Yesterday a friend and I took our kids on the Provo River Trail. It’s a great trail that runs along the Provo River all the way down to Utah Lake. It’s a great public trail, popular year round with bikers, hikers and fishermen. Sometimes too popular.
Our group consisted of five kids aged 6 and under, a pregnant woman and a breast feeding woman. We had bikes and strollers and a baby in a wrap. Any parent knows the effort that goes into an excursion like this. Just that morning I transferred three car seats, attached the bike rack to the car, pumped up bike tires, loaded the bikes on the car, hunted down helmets, packed snacks and drinks, loaded and unloaded each of my three kids. Why did I do all that work? So I could share what I love (outdoors) with people I love (my kids).
Along the trail we made many stops. That won’t be a surprise to all you parents out there. We stopped to throw rocks in the water, eat snacks, get drinks and at the farthest point to sit and breast feed the baby. Throughout the adventure we redirected our kids. Stay where I can see you. Don’t go too fast. Keep up so we don’t lose the group. Watch out for other bikers. Stay on this side of the trail.
While I sat on a bench nursing Baby L, my pregnant friend scrambled through trees and up a steep slope after the older kids who were having trouble maneuvering down.

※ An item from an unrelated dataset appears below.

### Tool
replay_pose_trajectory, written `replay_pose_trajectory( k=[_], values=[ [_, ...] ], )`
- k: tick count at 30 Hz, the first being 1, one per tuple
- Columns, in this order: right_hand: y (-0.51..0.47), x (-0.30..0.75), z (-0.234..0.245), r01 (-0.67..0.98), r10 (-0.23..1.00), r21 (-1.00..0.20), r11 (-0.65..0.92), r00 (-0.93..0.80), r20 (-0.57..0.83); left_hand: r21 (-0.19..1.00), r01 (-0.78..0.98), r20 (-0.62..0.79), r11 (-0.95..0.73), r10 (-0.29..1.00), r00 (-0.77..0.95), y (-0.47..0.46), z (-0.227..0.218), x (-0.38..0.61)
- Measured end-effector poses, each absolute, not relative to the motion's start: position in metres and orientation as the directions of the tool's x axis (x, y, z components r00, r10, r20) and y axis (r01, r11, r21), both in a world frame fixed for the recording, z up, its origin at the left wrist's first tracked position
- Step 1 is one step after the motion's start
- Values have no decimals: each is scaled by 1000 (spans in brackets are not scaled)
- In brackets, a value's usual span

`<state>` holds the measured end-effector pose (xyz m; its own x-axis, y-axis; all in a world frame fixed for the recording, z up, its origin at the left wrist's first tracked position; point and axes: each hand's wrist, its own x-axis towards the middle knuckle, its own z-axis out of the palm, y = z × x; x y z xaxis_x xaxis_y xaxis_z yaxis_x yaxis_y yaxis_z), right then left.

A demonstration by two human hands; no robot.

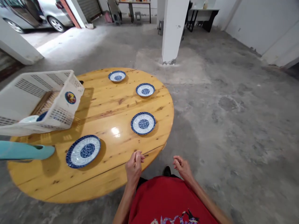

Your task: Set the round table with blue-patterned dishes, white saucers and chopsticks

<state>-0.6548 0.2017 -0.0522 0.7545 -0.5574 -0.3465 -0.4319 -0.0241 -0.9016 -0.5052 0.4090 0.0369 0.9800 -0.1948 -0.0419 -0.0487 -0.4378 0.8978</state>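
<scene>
My left hand (135, 164) hovers at the near edge of the round wooden table (112, 121), its fingers curled in with nothing seen in them. My right hand (183, 168) hangs over the floor beside the table, also loosely closed, and no object shows in it. Nearest to my left hand lies a blue-and-white plate (143, 123). A larger oval plate (83, 151) of the same pattern sits further left. Toward the far side are two more patterned dishes, one dish (145, 90) at the right rim and another dish (117, 76) at the back.
A white plastic basket (63, 109) stands on the table's left, with dishes and what look like chopsticks inside. A turquoise object (28, 151) juts in below it. A white pillar (174, 34) rises beyond the table. Behind are desks, stools and a silver car (50, 14).
</scene>
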Motion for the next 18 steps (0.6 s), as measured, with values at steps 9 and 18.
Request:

Her son, almost 2, stood on the trail. Right in the middle.
Just then a biker came up the trail and had to steer around my friend’s son to not hit him. The toddler should’ve been three steps further to the right in the lane for hikers, but as any parent of a young child knows, sometimes they don’t listen no matter how many times you’ve asked them to move out of the way. As he rode off the biker called over his shoulder, “You must not love that kid much.”
Rage and anger bubbled under my skin. Although this was my friend’s son, the comment was directed at me, the only visible adult. And I felt all the judgement in it.
You must not love that kid much. Is that why I spent my entire morning making this outing possible? Is that why I try so hard to expose my kids to nature and help them learn new skills like biking and hiking? Is that why I put up with the frustration of wrangling three small people with their complaints, pains, joys and needs?
You must not love that kid much.
The truth is I make the effort to take my kids outdoor spaces because I love them dearly. Fiercely. It is my job to teach them about the world, how to live in it and take care of it. I will continue to make the effort because it is important and valuable. I love my kids that much.